Sur un paquebot entre New York et Buenos Aires, le narrateur cherche à approcher Mirko Czentovic. Ce champion du monde d'échecs, sorti du néant de son enfance, sans éducation et considéré pour la plupart des gens comme un pauvre demeuré, s'est révélé brillant dans l'enceinte de ces quelques 64 cases. Trop obnubilé par le jeu, trop conscient des messes-basses sur son inculture et soucieux de préserver une supériorité subitement acquise, l'homme refuse interview et conversation mondaine. Par revanche sociale peut-être, ou parce que les hommes y ont placé leur respectabilité, seul l'argent l'intéresse.

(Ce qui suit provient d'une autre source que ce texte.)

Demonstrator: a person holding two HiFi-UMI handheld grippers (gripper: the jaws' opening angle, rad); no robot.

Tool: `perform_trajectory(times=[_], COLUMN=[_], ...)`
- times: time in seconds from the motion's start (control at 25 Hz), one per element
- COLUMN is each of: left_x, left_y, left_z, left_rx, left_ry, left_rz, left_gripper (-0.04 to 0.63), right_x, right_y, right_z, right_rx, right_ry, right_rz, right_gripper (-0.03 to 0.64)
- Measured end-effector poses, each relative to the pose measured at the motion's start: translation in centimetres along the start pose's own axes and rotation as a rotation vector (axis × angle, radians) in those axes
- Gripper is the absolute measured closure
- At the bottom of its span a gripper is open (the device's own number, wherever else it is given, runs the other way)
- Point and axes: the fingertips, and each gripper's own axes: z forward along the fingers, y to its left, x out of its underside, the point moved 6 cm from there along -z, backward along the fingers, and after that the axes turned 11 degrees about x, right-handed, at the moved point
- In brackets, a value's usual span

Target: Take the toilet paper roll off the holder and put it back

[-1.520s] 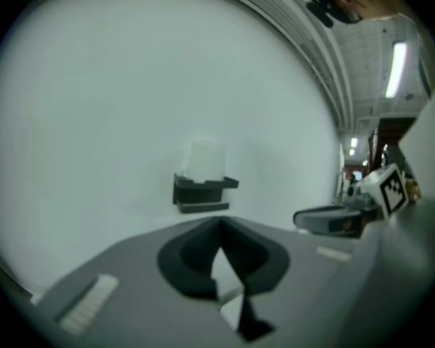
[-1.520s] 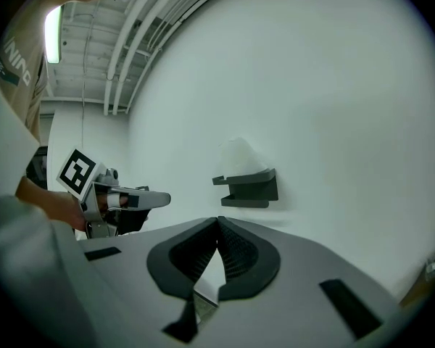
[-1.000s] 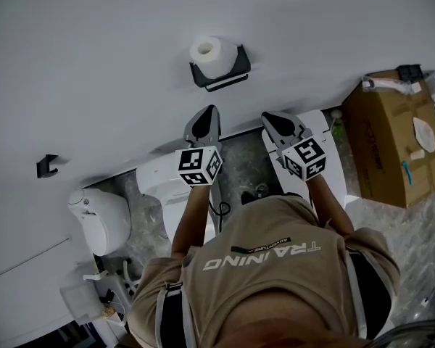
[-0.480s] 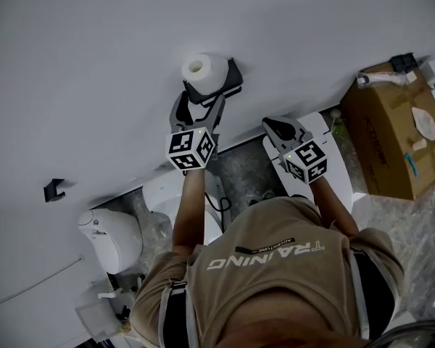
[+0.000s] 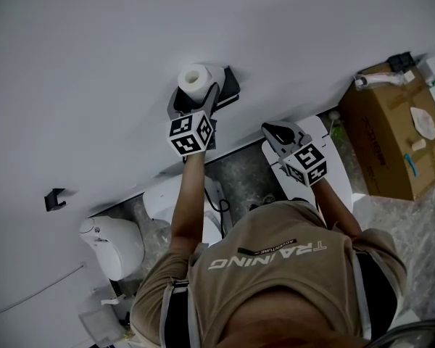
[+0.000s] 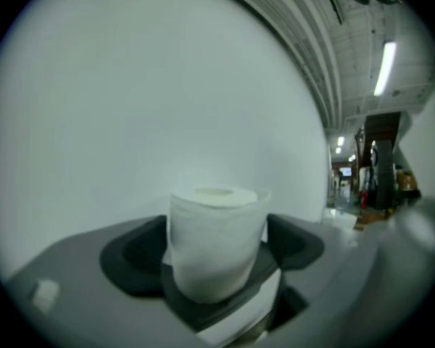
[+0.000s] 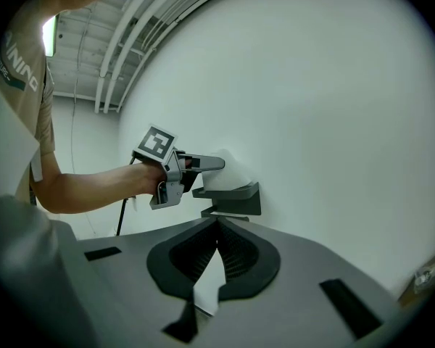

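Roll: the toilet paper roll (image 5: 195, 78) stands upright on the holder (image 5: 230, 91), which is fixed to the wall (image 5: 94, 64).
Left gripper: the left gripper (image 6: 214, 249) is level at the holder's front edge. Its jaws have just been opening wide, one on each side of the roll, and no squeeze shows.
Right gripper: the right gripper (image 7: 217, 227) is well apart from the holder, jaws together on nothing.
Progress: early, by appearances; the roll is not yet lifted off, and the grasp, removal and return all remain.

a bathroom set-up inside a big hall. a toilet (image 5: 114, 243) and a wall-mounted roll holder (image 5: 230, 87) show it. strip lights (image 6: 384, 67) run along a bare ceiling (image 6: 348, 42).
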Motion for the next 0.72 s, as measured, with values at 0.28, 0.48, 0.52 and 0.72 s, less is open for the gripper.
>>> perform_trajectory(times=[0.28, 0.48, 0.52, 0.72], left_x=[0.0, 0.1, 0.1, -0.1], left_y=[1.0, 1.0, 1.0, 0.5], left_z=[1.1, 1.1, 1.1, 0.6], left_rx=[-0.061, -0.07, -0.066, -0.039], left_ry=[0.041, 0.044, 0.044, 0.021], left_rz=[0.0, 0.015, 0.016, 0.014], left_gripper=[0.173, 0.206, 0.207, 0.21], right_x=[-0.6, -0.5, -0.4, -0.1], right_y=[-0.1, 0.2, 0.3, 0.6], right_z=[1.1, 1.6, 1.6, 1.3], right_rx=[-0.017, -0.031, -0.031, -0.024], right_ry=[0.011, 0.02, 0.021, 0.026], right_rz=[-0.019, -0.024, -0.024, -0.02], right_gripper=[0.604, 0.606, 0.606, 0.606])
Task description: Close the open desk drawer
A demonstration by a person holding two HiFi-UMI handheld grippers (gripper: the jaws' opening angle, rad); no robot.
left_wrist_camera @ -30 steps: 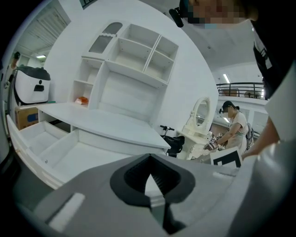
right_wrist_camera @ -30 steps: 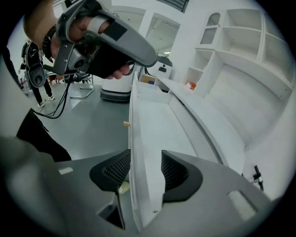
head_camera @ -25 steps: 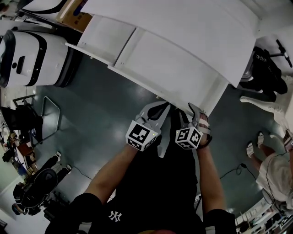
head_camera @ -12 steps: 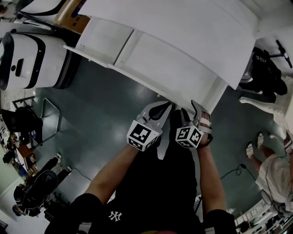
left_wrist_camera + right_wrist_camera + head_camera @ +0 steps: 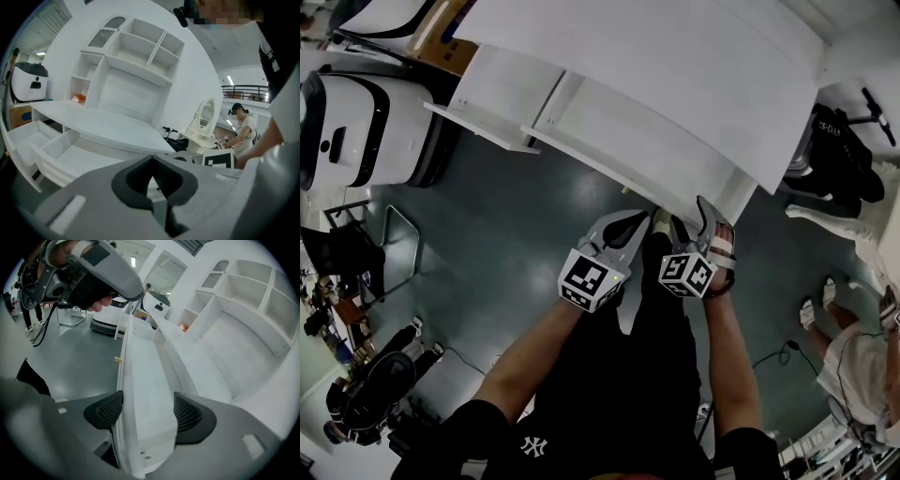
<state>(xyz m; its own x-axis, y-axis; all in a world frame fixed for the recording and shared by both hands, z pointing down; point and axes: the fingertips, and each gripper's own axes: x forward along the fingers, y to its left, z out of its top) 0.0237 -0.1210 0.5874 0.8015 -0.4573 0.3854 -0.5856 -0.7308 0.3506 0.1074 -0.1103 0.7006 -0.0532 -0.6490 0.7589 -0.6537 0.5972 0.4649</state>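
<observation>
the right gripper (image 5: 147, 414) is clamped on the near end of the open drawer (image 5: 145, 366), with the front panel between its pads. the left gripper (image 5: 152, 187), jaws together on nothing, hangs just beside it, in front of the desk (image 5: 675, 56). the closing push looks to be in hand; next it calls for a straight shove toward the desk. a smaller drawer (image 5: 502, 84) also stands open under the desk. the floor (image 5: 516, 225) is glossy grey, and a white machine (image 5: 366, 108) stands left of the desk.

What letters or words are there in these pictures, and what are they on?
"NY": white logo on the person's black shirt.
White print on the black bag on the floor: too small to read.
The squares on the hand-held gripper cubes are patterns, not words.
</observation>
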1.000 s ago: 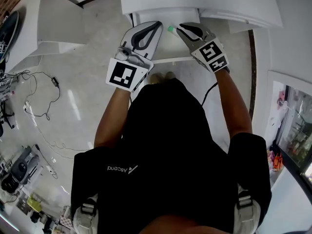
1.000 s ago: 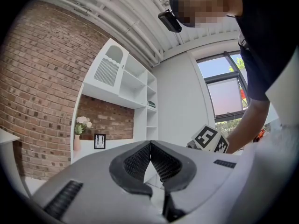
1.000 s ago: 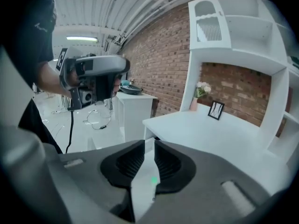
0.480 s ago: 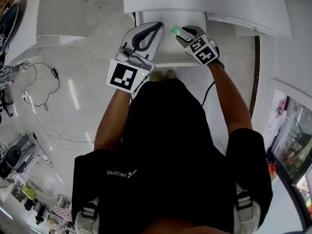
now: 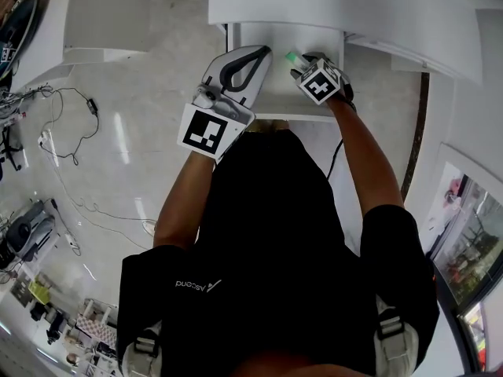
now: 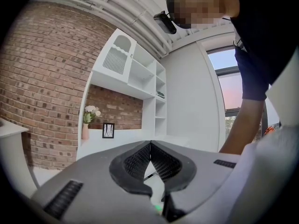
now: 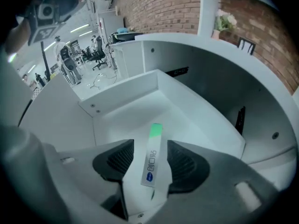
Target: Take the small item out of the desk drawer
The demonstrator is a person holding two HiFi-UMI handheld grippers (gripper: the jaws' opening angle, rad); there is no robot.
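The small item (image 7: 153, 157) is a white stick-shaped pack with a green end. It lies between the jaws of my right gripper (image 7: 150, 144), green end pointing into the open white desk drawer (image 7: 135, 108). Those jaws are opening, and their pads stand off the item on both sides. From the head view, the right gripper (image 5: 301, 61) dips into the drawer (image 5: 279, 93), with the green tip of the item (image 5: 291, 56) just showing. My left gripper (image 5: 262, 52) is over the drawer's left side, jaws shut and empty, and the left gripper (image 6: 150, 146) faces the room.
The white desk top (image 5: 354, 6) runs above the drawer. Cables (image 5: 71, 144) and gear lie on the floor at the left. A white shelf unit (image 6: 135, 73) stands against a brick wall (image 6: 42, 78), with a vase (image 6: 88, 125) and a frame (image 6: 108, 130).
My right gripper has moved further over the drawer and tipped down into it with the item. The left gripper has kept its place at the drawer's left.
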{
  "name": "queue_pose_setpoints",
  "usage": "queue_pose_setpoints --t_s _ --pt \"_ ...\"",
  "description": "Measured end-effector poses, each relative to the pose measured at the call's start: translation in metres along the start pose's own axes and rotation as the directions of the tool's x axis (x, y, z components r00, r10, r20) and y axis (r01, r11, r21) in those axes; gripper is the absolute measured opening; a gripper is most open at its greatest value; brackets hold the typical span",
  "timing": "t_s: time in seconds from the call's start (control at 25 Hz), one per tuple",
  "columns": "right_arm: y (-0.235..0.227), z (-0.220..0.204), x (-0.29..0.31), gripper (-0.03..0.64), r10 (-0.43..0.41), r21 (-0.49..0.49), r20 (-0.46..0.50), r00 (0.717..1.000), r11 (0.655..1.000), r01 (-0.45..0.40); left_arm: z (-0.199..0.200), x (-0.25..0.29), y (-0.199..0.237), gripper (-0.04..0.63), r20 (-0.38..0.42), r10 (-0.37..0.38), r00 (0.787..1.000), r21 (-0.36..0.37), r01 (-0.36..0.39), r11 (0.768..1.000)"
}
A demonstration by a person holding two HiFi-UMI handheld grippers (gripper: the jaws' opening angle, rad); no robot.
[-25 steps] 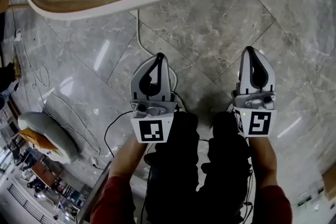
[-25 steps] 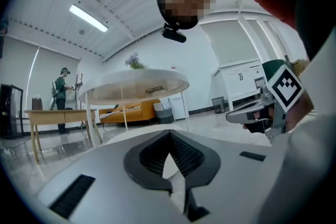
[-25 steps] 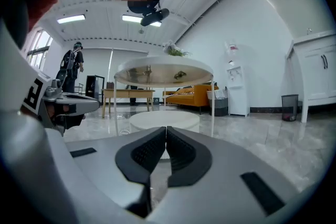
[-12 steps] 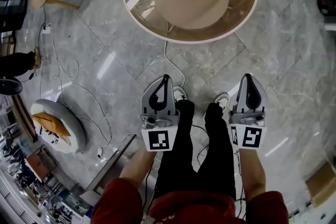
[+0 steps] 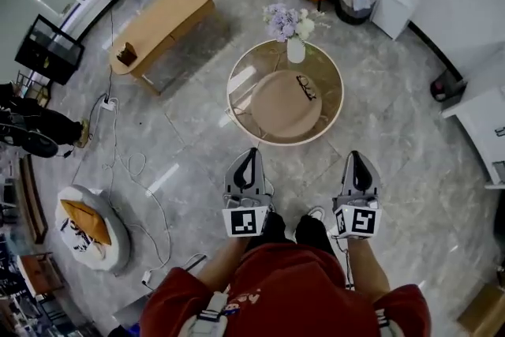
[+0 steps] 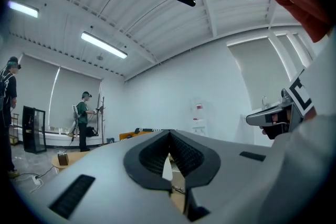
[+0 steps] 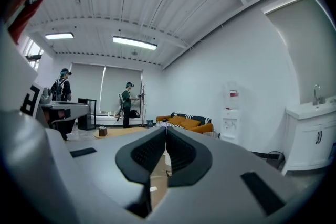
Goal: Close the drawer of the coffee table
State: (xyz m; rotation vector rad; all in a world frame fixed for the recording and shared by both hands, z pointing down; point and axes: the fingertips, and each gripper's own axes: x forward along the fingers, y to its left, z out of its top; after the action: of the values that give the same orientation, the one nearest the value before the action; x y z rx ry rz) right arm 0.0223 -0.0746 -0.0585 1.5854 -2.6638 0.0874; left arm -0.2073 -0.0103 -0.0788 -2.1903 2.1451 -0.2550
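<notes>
The round coffee table (image 5: 328, 73) bears a flower vase (image 5: 295, 50) and spectacles (image 5: 306, 87).

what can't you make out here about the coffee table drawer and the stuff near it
- Drawer: the head view looks down on the tops of the round table and the wooden table. No drawer front shows, so open or closed is unknown.
- Gripper views: the left gripper and right gripper fill the lower picture and hide most of the round table.
- Small dark thing on the wooden table: too small to name.
</notes>
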Motion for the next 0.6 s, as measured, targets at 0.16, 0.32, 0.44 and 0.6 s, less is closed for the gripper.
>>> queue_pose_setpoints --t_s 0.16,0.32,0.44,0.6 --pt "-0.008 0.053 -0.004 0.023 -0.045 0.076 0.064 0.997 0.996 0.040 0.042 -0.008 -0.006 0.014 0.054 0.024 0.998 -0.054 -0.021 0.998" --pt "-0.009 0.095 -0.015 0.023 -0.050 0.079 0.145 0.988 0.996 0.039 0.074 -0.004 -0.003 0.014 0.133 0.045 0.990 -0.132 -0.027 0.991" --pt "-0.008 0.099 -0.017 0.023 -0.028 0.012 0.157 0.987 1.000 0.026 0.067 -0.002 -0.003 0.014 0.083 0.009 0.996 -0.067 -0.003 0.998" --pt "-0.013 0.102 -0.013 0.023 -0.030 -0.006 0.172 0.985 0.999 0.031 0.068 0.001 0.001 0.014 0.071 -0.006 0.997 -0.012 0.007 1.000"
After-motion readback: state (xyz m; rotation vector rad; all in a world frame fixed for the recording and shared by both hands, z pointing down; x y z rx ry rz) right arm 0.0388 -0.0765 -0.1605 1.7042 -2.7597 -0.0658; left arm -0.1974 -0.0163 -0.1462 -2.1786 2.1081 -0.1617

Alors le narrateur lui tend un piège, l'appât de l'échiquier et de l'effervescence qu'il provoque chez tous ceux qui ont besoin de se mesurer aux autres. En jouant quelques parties avec sa femme le voilà qui attire les amateurs de toutes parts. Contre toute attente, Mirko n'est pas le seul génie à bord.
Dans le joueur d'échecs, l'échiquier se fait tour à tour prison et échappatoire. Il est le siège de l'esprit, le lieu de ses vagabondages et son pire ennemi en même temps. Il y est question d'adversité, de résistance, du choix des armes et du coût de la liberté.